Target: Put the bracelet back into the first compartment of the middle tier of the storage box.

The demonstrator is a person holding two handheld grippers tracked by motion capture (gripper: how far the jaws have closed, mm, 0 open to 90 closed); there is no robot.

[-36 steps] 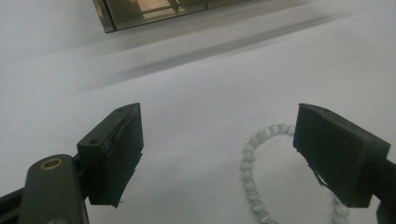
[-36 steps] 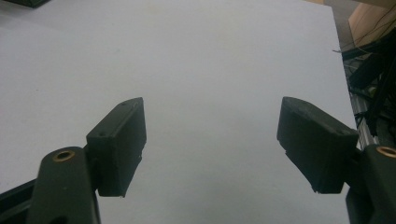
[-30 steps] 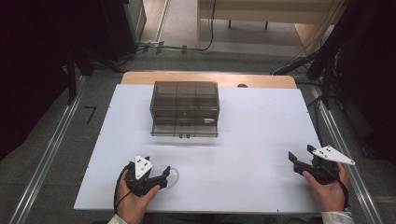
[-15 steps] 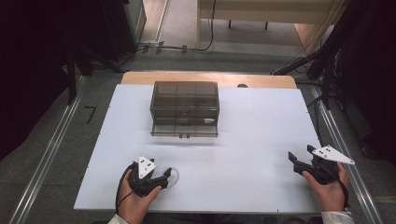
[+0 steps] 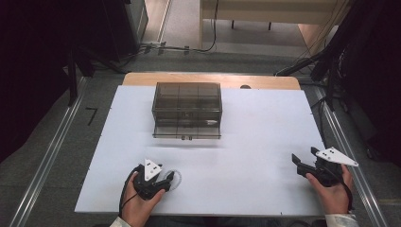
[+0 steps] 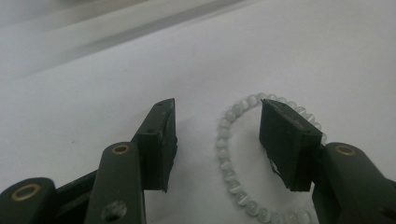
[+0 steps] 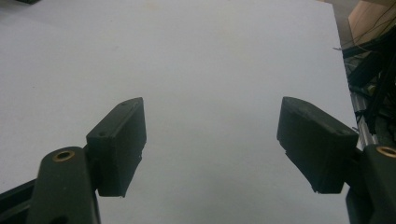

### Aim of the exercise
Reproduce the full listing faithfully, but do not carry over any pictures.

### Written answer
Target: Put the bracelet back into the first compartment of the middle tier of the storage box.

The demonstrator is a person holding two handheld grippers tracked by motion capture (gripper: how far the jaws have closed, mm, 0 open to 90 closed); there is no robot.

[-36 steps] 
[-36 steps] 
[-30 steps] 
[-15 steps] 
[+0 steps] 
[+0 steps] 
[+0 steps] 

Nothing remains to be done, and the exercise is complete.